L’autre jour, juste avant tout ça, à la radio des pubs continuaient d’annoncer des événements qui avaient été de facto annulés. Le temps s’était comme dédoublé, sa course se prolongeant encore en ligne droite, suivant un tracé calculé, programmé depuis toujours, tandis que son cours réel/irréel avait été dévié. Il y avait les « événements » proclamés et les non-événements tus. C’était étrange. C’était risible. L’annonce d’avance vaincue par un réel réfractaire. Le signe rendu à sa pure vacuité. La pub à son mensonge, sa rhétorique creuse et fallacieuse.
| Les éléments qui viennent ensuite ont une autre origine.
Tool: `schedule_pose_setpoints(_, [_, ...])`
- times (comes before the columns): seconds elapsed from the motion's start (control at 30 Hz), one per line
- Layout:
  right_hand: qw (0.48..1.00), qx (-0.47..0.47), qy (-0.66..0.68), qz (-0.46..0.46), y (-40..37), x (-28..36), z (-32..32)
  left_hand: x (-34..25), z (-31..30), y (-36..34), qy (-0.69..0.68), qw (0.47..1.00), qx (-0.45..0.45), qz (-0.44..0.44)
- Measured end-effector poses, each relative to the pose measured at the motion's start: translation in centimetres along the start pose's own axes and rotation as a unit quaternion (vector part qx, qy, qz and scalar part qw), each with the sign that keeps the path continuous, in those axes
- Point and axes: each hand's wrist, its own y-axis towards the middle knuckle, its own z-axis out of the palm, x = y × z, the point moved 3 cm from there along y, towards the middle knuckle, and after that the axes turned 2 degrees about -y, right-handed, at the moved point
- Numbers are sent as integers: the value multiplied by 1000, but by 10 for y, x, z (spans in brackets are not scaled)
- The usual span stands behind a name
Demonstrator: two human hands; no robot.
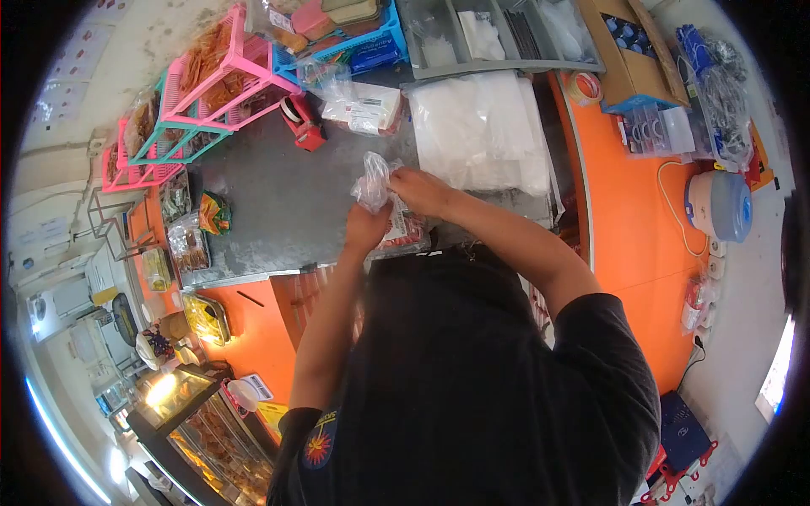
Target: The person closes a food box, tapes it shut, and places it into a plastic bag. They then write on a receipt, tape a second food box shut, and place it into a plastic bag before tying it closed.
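Note:
A clear plastic bag [372, 183] has its top bunched up at the near edge of the grey counter. My left hand [368, 226] is closed around the gathered neck from below. From the right, my right hand [419, 191] pinches the same plastic. Under my hands lies the bag's lower part, a packet with a white label and reddish contents [407, 229], partly hidden by my fingers and wrist. Beyond it rests another packet with a white label [363, 110], reddish at its edge. Right of my hands is a stack of white translucent plastic bags [481, 131].
A red tape dispenser [302, 123] stands near the pink baskets [202, 84] at back left. A grey divided tray [506, 66] sits behind the bag stack. Tape rolls [584, 88] and a cardboard box [633, 51] are at right. A green-orange packet [215, 212] lies left.

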Motion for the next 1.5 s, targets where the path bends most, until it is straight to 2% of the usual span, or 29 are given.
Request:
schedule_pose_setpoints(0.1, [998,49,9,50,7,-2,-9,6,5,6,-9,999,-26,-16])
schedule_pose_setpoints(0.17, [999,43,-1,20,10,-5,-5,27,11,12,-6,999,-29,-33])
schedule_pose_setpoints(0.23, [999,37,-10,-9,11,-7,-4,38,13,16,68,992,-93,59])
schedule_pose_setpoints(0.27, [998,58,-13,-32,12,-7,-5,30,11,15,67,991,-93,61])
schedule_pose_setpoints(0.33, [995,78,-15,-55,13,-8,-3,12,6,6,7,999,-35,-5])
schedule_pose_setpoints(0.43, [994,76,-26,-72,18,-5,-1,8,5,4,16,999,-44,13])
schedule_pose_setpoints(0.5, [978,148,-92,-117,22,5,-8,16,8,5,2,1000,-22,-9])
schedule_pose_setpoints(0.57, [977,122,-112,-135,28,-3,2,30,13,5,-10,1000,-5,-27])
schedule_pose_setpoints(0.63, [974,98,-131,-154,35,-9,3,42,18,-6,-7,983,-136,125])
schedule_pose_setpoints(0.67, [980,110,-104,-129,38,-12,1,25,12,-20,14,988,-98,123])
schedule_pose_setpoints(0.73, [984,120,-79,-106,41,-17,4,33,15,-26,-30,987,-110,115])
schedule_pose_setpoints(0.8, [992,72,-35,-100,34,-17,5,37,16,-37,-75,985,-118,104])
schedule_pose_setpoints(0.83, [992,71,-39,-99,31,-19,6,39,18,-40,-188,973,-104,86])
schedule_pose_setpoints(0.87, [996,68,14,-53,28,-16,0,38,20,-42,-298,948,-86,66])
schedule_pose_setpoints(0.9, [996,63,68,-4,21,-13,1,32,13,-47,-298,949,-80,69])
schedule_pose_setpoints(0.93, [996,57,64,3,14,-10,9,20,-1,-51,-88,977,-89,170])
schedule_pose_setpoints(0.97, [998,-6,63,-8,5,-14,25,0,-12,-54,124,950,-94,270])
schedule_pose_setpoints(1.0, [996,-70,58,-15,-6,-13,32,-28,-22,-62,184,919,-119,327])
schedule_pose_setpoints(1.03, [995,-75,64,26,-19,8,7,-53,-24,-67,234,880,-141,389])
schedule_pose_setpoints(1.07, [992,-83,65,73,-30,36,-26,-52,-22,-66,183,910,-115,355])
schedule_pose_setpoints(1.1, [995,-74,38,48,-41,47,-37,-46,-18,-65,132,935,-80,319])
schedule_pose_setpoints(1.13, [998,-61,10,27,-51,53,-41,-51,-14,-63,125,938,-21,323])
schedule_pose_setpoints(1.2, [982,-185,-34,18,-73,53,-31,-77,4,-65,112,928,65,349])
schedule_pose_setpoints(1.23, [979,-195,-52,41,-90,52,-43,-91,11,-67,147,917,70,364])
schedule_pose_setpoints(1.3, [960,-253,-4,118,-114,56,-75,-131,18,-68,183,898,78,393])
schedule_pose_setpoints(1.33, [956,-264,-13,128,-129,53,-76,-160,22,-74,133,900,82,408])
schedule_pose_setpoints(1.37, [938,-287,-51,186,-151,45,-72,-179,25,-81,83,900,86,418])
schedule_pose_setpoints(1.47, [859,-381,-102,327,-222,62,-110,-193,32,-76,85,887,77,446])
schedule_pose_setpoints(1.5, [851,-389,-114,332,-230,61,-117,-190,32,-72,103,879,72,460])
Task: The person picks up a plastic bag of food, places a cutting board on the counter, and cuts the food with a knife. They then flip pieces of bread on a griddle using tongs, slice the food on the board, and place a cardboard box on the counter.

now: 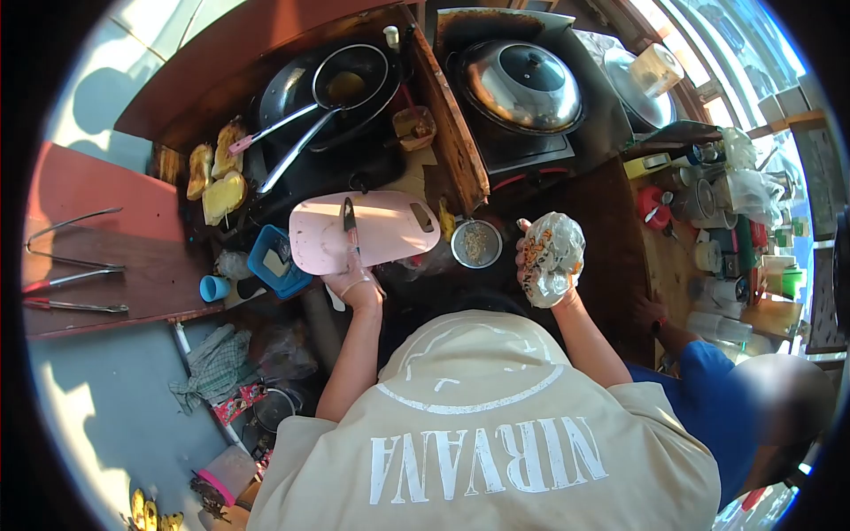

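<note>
Clear bag (558, 254) (orange-flecked) cradled against right fingers (521, 236)

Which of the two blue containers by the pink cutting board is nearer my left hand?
The rectangular blue plastic tub; the round light-blue plastic cup is farther from your left hand.

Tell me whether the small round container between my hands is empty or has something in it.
Not empty: pale bits show inside the small round container. How deep they go, I cannot tell.
</note>
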A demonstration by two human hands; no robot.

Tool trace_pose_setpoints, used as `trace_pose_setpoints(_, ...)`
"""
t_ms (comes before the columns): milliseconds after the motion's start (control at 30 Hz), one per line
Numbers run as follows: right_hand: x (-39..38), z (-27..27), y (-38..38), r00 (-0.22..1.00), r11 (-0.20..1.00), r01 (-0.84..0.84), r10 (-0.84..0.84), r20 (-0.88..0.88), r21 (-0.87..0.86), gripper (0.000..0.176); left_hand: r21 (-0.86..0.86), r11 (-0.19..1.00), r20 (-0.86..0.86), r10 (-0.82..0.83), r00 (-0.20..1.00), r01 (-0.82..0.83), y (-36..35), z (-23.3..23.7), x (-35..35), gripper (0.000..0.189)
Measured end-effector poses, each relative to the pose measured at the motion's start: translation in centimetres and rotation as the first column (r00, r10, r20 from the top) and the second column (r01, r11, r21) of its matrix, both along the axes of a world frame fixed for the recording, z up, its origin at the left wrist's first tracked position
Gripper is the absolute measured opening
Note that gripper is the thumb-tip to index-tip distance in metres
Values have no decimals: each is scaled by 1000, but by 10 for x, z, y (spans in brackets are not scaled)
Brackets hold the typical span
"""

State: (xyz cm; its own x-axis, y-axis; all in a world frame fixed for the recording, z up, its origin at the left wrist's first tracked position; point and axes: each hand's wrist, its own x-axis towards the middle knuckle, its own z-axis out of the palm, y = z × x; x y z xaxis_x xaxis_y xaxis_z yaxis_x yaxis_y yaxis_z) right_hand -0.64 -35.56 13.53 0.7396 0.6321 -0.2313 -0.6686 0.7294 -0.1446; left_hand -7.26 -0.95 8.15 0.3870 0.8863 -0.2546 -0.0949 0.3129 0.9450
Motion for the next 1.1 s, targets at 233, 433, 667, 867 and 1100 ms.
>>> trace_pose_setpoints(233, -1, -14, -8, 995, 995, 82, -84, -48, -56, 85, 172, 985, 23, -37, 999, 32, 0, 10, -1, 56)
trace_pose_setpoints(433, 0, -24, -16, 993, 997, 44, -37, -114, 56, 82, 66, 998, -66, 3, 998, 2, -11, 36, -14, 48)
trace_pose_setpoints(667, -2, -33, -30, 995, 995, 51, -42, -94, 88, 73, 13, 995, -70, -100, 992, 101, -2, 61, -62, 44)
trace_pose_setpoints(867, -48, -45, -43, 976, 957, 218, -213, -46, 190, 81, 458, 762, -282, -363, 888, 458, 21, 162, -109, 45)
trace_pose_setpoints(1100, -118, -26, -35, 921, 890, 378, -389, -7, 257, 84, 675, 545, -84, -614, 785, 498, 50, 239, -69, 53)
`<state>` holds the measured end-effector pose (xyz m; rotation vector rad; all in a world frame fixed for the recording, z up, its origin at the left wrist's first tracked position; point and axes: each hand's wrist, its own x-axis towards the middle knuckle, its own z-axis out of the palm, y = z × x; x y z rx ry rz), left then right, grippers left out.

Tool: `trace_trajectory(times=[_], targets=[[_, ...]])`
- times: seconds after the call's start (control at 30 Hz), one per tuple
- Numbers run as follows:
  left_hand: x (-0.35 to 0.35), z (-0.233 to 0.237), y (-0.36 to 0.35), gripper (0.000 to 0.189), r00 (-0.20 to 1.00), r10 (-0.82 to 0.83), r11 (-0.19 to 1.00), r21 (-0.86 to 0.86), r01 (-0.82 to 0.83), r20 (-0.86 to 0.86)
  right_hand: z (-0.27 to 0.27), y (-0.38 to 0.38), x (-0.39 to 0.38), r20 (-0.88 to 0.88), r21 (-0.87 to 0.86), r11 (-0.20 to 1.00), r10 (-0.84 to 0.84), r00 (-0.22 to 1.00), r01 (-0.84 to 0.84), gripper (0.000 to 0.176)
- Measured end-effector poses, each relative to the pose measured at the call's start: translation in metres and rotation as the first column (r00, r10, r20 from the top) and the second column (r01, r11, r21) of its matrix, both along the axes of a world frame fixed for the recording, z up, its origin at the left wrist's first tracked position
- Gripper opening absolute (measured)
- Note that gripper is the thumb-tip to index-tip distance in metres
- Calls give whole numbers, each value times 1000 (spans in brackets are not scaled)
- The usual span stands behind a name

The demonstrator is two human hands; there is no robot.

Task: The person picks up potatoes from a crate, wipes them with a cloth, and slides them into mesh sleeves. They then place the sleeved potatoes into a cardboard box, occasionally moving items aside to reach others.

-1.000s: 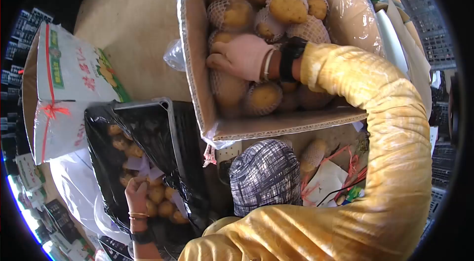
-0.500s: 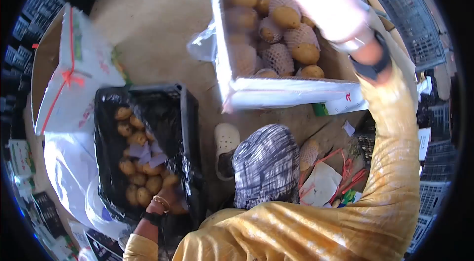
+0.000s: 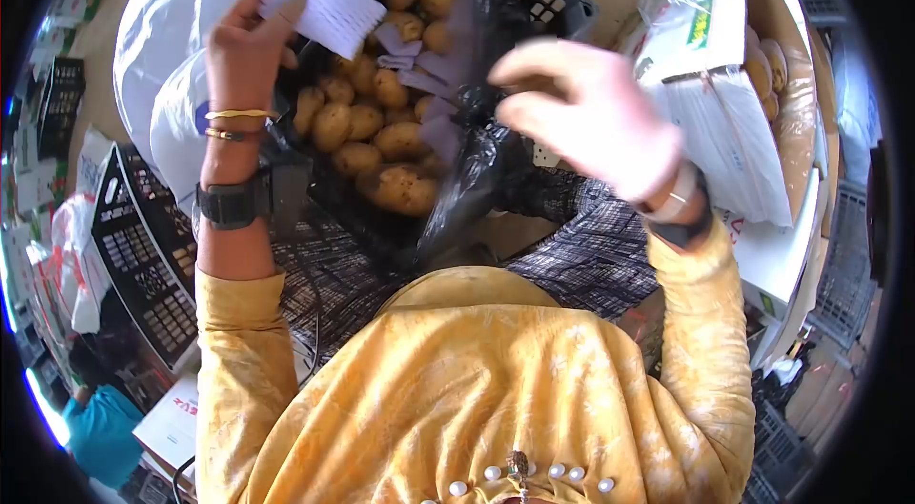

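Between the thumb and fingers of my left hand (image 3: 250,44) is a flat white foam net sleeve (image 3: 329,8), held over the upper left of the black crate (image 3: 558,3). Black plastic (image 3: 467,189) lines the crate, and loose potatoes (image 3: 367,123) lie inside. Crumpled pale purple paper pieces (image 3: 419,70) rest among them. My right hand (image 3: 591,108), blurred by motion, hovers at the crate's right side. Its thumb and fingers are curved and apart, with nothing visible between them.
On the right stands a white carton (image 3: 729,123) with potatoes in its open top. White plastic sheeting (image 3: 167,56) bulges left of the crate. A black slatted crate (image 3: 143,246) leans at lower left, and a person in a blue-green top (image 3: 105,432) is beyond it.
My view has swung left to the potato crate. My left hand has come up out of the potatoes and now holds a foam sleeve. My right hand has left the carton.
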<state>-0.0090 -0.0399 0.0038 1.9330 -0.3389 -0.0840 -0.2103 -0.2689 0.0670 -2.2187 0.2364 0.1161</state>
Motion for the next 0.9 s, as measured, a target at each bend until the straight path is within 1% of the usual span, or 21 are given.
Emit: trace_trajectory(times=[0.03, 0.1, 0.13, 0.17, 0.2, 0.23, 0.27, 0.3, 0.37, 0.4, 0.47, 0.5, 0.53, 0.57, 0.6, 0.63, 0.7, 0.77, 0.83, 0.87, 0.9], targets=[[0, 9, 8, 31, 993, 78, 997, -16, -77, 90, -11, 16, 22, -146, -80, 987, 127, 981, -139, 27], [4, 9, 22, 30, 992, 102, 936, -344, -73, 67, -74, 45, 60, -284, -297, 854, 349, 893, -428, 24], [4, 11, 27, 33, 998, 67, 933, -353, -65, -8, -96, 61, 69, -257, -389, 773, 432, 865, -501, 25], [5, 11, 31, 36, 997, 31, 929, -366, -56, -76, -99, 89, 84, -577, -360, 652, 406, 708, -667, 31], [7, 5, 36, 36, 995, 49, 927, -366, -77, -86, -116, 107, 84, -659, -304, 611, 419, 625, -731, 35], [9, -2, 41, 37, 994, 33, 931, -360, -69, -104, -152, 123, 79, -726, -268, 499, 458, 513, -824, 39], [11, -6, 47, 37, 993, 15, 932, -359, -56, -116, -190, 134, 64, -671, -248, 610, 452, 588, -752, 46], [11, -7, 48, 37, 993, 25, 930, -361, -66, -116, -218, 147, 55, -671, -279, 750, 294, 681, -599, 58], [7, -6, 50, 39, 989, 73, 954, -280, -108, -132, -218, 148, 60, -644, -221, 827, 274, 714, -517, 64], [7, -8, 54, 39, 988, 79, 952, -284, -115, -134, -215, 143, 60, -647, -223, 822, 277, 711, -524, 64], [11, -9, 58, 40, 991, 81, 944, -310, -111, -106, -209, 131, 70, -644, -21, 900, 321, 694, -436, 74], [14, -9, 59, 40, 993, 86, 939, -326, -110, -86, -205, 131, 79, -632, 67, 946, 287, 720, -318, 78], [13, -8, 61, 40, 993, 90, 934, -339, -112, -78, -197, 125, 80, -502, 289, 946, 282, 818, -148, 79], [10, -5, 62, 35, 990, 138, 972, -197, -128, 39, -186, 113, 80, -368, 512, 859, 228, 902, -8, 80], [10, -2, 61, 30, 972, 165, 986, -54, -158, 170, -156, 110, 78, -279, 800, 593, 225, 934, 96, 78], [9, -5, 59, 28, 940, 169, 979, 58, -195, 297, -133, 103, 74, -190, 964, 222, 185, 964, 147, 76], [-9, -1, 43, 21, 877, 134, 953, 181, -241, 462, -140, 75, 65, -9, 951, 304, 219, 976, -59, 78], [-36, 4, 24, 19, 909, 17, 997, 62, -47, 417, -62, 85, 48, -17, 992, -125, 52, 998, 23, 80], [-65, 13, 5, 21, 927, -46, 998, -31, 62, 372, -54, 74, 35, 1, 996, -85, 2, 1000, 0, 87], [-66, -2, 4, 22, 945, -92, 993, -39, 109, 313, -57, 70, 28, 97, 988, 127, -106, 990, -83, 92], [-73, -1, -2, 20, 975, -176, 944, -258, 207, 138, -57, 67, 21, 207, 932, 338, -190, 960, -134, 97]])
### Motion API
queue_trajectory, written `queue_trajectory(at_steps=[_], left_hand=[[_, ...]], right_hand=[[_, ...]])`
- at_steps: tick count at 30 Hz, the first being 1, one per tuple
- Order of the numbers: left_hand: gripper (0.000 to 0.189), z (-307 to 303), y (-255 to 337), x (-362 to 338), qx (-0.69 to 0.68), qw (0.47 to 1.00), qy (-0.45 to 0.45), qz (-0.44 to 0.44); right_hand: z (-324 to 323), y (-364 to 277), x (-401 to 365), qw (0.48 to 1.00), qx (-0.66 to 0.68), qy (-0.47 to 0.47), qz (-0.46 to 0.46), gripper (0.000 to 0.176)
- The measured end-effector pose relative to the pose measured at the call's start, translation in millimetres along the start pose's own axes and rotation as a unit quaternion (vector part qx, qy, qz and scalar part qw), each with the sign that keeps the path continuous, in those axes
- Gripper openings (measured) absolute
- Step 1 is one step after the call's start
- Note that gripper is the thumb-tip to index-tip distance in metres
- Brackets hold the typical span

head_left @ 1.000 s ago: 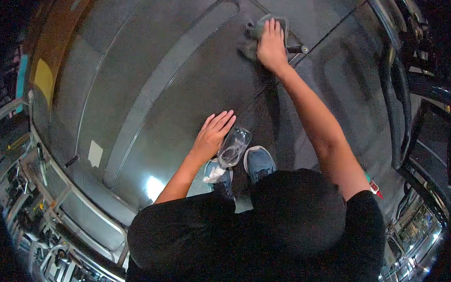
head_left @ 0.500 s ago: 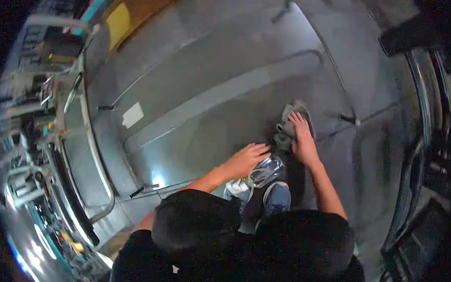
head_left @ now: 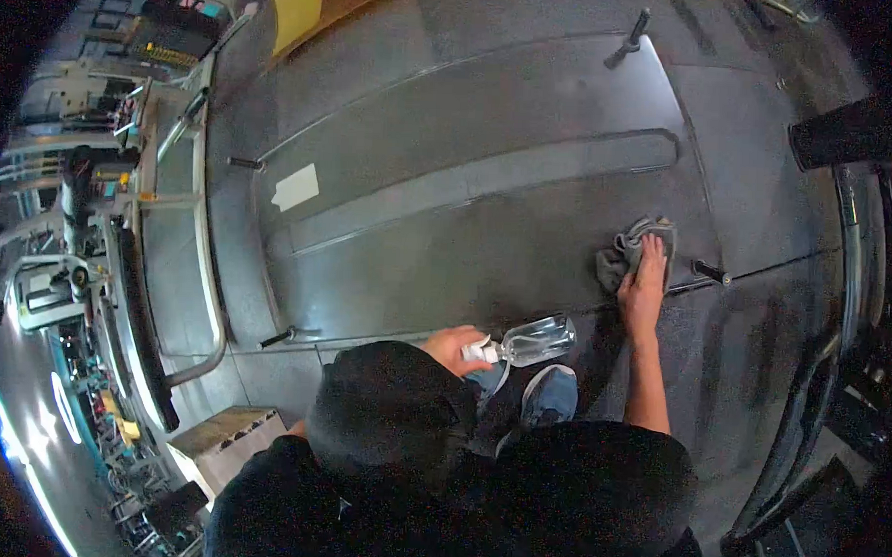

Tu t’es dit qu’un jour, quand nous aurons tous fini par disparaître, balayés par nos virus, emportés par nos conneries, asphyxiés par nos forêts en flammes, étouffés par l’air irrespirable, la mascarade aura enfin été révélée pour ce qu’elle était: nous continuerons de recevoir les mêmes spams dans nos boîtes mail, les mêmes jingles continueront de retentir sur les ondes, les mêmes voix préenregistrées continueront de déclamer sur les quais des gares, les mêmes pubs se succèderont sur nos écrans, les mêmes visages glamour, les mêmes peaux glabres et lisses, les mêmes lèvres entrouvertes sur leurs promesses indicibles, les mêmes fausses sollicitudes, les algorithmes continueront de tourner et de mouliner sur nos machines, aux intersections les panneaux continueront de tourner sur eux-mêmes tandis que les feux continueront de passer au rouge pour personne, au vert pour personne, faisant danser les mêmes numéros de téléphone et leurs *appels non-surtaxés pour participer à l’émission TAPEZ 3 si vous désirez un monde meilleur TAPEZ PLUS FORT (0.65€ + coût du SMS) doublez vos chances de gagner un chèque de 10 000€ en envoyant #MerciMonsieurLePrésident au 727374 2×0.65€ + prix SMS, la fin du monde est sans doute plus drôle qu’il n’y paraît. Sauf qu’il n’y aura plus personne pour en rire.  A. a 11 ans aujourd’hui. La sortie du #4, lointaine, sera sans doute repoussée.